III. There are Several Important Factors in the Evaluation of Horizontal Market Power
Economic analysis of market power includes five primary areas: market definition, market structure, likely competitive effects of the structure or of changing the structure, entry conditions, and efficiencies. The DOJ/FTC Merger Guidelines describe these factors.(7) In addition, FERC adopted the DOJ/FTC Merger Guidelines as its framework in reviewing electric utility mergers. The DOJ/FTC Merger Guidelines can be found on the FTC’s website (www.ftc.gov/bc/guidelin.htm).
A. The Task Force May Wish to Use Computer Simulation Models to Help It Assess Horizontal Market Power and Structural Remedies for Market Power
Recently, computer simulation models of generation and transmission that may facilitate analysis of market power issues have become more widely recognized and tractable.(8) State and federal agencies as well as utilities are making use of these models in long-range planning, policy development, and operations. Our experience in evaluating the PacifiCorp/Peabody merger evidences the potential usefulness of computer simulation models for the analysis of market power and potential structural remedies.(9) For example, by simulating various price increases by individual generators or groups of generators and their effect on pricing in the relevant market(s), computer models can be used to determine relevant geographic markets in a merger analysis or to ascertain whether an entity is engaging in anticompetitive behavior. The Task Force may wish to consider making use of such computer simulation models, if it has not already done so, to help it assess existing generation market power and potential structural remedies for such market power.
B. The Task Force May Wish to Examine the Sensitivity of Market Power Analysis to Prospective Technical Changes
Although existing market power conditions are important, a market power analysis also should focus on the duration of market power. If market power is transitory, it is generally of less concern and may serve as an important signal for investment. One factor that can make market power short-lived is changes in technology. A good example is the effect of changing technology on entry conditions.(10) Technological and regulatory changes over the past decade have tended to ease entry obstacles in electricity generation markets.

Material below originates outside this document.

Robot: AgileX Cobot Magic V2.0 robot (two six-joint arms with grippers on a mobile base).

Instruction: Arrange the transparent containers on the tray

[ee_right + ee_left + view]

Entry analysis of electric generation markets considers two principal forms of entry. The first is new or expanded generating capacity within the existing product and geographic market.(11) The second is enhanced access to existing generating capacity by virtue of new or expanded transmission capacity. Increased transmission capacity that permits additional suppliers to compete frequently enlarges the relevant geographic market, and consequently tends to reduce concentration in the relevant market(s), even if no additional generation capacity is installed. The Task Force may wish to distinguish in its analysis of market power between present market power and one or more future market power scenarios. Further, it may wish to facilitate the emergence of competitive supplies of electricity by assuring that existing regulations and procedures governing new or increased transmission capacity are not unnecessarily restrictive, costly, or time consuming.
A second example of the likely effects of technological change on competition is time-of-day metering for consumers, as well as for additional businesses. While no one knows what will be the effects of expanded time-of-day metering, it is likely that consumers will shift their use of electricity to take advantage of lower rates during off-peak periods and to minimize their use of electric power during peak periods.(12) Hence, as retail prices come to more closely reflect transmission congestion conditions, demand peaks and troughs are likely to be moderated. Reductions in peak power consumption should reduce transmission congestion and associated localized market power in generation.
A third example of technological change that can affect competition is a change in the techniques used for detecting and measuring market power. We note this type of technical change with respect to the Task Force’s expressed concern about transmission constraints. Computer simulation models can be effective in examining the location, extent, and consequences of existing transmission constraints. In addition, such models can be used to anticipate the effects on transmission congestion of new generating facilities, new load configurations, and new transmission capacity.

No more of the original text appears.